In his message to mark World Food Day on October 16, United Nations Secretary-General António Guterres called for strong action and investment to improve local food systems.
The message comes at a time when nearly a billion people in the world don’t have enough to eat.
The United Nations warns that hunger is on the rise in a world driven by conflict, displacement, climate change and the economic impact of COVID-19. Among those most at risk are refugees and those forced to flee within their own countries due to conflict.
The United Nations admits the goal of eliminating world hunger by 2030 is unlikely to be achieved. Guterres said nearly 40 percent of the world’s population, ie 3 billion people, are unable to meet their need for healthy food. This, he said, causes malnutrition, both in the form of malnutrition and obesity, which is widespread in the world.

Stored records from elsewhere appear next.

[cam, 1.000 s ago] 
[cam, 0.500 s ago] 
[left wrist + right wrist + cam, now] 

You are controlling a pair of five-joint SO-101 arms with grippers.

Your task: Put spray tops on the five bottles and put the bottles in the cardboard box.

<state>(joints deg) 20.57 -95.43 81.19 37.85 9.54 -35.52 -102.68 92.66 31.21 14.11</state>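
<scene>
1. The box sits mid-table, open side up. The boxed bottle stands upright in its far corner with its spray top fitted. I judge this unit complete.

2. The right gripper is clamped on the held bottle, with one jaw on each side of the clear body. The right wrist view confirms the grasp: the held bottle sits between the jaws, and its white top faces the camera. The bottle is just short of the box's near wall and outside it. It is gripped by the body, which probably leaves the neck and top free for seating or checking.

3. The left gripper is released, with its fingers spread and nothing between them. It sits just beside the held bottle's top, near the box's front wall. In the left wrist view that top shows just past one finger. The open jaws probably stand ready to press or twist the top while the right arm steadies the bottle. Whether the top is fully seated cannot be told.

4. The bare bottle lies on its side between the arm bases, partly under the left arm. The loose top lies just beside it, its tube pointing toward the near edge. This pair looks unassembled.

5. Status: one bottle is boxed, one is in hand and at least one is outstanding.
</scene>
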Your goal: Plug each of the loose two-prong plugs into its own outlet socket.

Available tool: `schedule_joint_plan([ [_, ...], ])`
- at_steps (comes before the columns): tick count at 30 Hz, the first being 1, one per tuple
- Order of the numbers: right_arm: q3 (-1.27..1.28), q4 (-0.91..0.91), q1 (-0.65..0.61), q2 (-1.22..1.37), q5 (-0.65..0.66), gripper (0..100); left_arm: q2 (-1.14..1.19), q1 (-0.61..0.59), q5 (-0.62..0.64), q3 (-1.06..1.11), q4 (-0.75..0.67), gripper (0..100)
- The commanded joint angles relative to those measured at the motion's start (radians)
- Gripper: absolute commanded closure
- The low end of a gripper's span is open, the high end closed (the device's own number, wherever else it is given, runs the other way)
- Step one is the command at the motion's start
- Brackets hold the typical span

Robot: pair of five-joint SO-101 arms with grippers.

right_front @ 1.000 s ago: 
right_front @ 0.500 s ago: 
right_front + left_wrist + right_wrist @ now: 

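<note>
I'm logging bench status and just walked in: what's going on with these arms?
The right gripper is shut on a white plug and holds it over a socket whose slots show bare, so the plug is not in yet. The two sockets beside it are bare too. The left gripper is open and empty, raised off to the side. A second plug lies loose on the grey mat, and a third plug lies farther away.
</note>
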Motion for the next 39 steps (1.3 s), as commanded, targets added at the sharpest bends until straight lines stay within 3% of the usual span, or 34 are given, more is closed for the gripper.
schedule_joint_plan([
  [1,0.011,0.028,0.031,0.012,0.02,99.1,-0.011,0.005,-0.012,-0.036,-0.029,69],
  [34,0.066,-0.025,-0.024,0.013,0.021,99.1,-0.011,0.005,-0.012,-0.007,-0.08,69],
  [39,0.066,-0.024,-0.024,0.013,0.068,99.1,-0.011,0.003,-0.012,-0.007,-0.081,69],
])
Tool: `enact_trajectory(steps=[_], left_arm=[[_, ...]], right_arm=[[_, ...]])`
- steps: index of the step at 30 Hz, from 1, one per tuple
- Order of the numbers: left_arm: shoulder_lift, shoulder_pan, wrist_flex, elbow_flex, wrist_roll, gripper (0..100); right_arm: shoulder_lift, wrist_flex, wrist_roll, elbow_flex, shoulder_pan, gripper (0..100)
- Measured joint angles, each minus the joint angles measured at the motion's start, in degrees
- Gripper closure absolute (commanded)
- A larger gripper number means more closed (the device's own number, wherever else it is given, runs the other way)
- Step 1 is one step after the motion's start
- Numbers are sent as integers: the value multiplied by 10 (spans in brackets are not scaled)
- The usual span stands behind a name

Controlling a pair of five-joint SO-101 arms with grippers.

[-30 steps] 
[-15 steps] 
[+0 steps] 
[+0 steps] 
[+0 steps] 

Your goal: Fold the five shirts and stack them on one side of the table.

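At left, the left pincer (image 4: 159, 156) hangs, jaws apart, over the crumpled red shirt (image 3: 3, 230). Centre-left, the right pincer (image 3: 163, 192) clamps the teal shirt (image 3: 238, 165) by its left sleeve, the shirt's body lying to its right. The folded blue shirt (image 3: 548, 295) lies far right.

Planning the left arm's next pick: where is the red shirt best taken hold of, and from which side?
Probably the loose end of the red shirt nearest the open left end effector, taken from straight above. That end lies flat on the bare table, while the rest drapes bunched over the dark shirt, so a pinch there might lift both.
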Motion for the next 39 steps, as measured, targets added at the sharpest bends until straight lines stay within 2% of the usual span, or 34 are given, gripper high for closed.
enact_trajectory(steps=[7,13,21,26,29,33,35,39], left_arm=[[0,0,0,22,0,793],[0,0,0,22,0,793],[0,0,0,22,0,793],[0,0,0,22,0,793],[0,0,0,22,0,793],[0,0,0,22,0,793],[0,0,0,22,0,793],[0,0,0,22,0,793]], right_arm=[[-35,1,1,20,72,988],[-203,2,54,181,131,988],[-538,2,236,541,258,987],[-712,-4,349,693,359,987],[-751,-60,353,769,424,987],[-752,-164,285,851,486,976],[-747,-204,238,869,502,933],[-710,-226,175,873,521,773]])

“The pandemic has left an additional 140 million people unable to get the food they need. At the same time, the way we produce, eat and dispose of food is very detrimental to our planet. It depresses our natural resources, climate and natural environment, and costs trillions of dollars a year,” Guterres . said
World Food Day marks the anniversary of the founding of the United Nations Food and Agriculture Organization (Food and Agriculture Organization/FAO) on October 16, 1945, in Quebec, Canada.
FAO’s Senior Program Officer in Geneva, Patrick Jacqueson, said more than 150 countries hold special events each year to commemorate the day.
He said this year’s theme calls for changes to the agri-food system to provide affordable and nutritious enough food for people everywhere.
“With a population that continues to grow, expected to reach 10 billion by 2050, we need to feed the world’s population and care for the planet. It’s not limited to emergency response, it builds long-term resilience and changes the way we produce and consume food,” Jacqueson said.
FAO proposes developing diverse farming systems, which it says, are better able to adapt to climate change and other food threats. [ps/jm/ft]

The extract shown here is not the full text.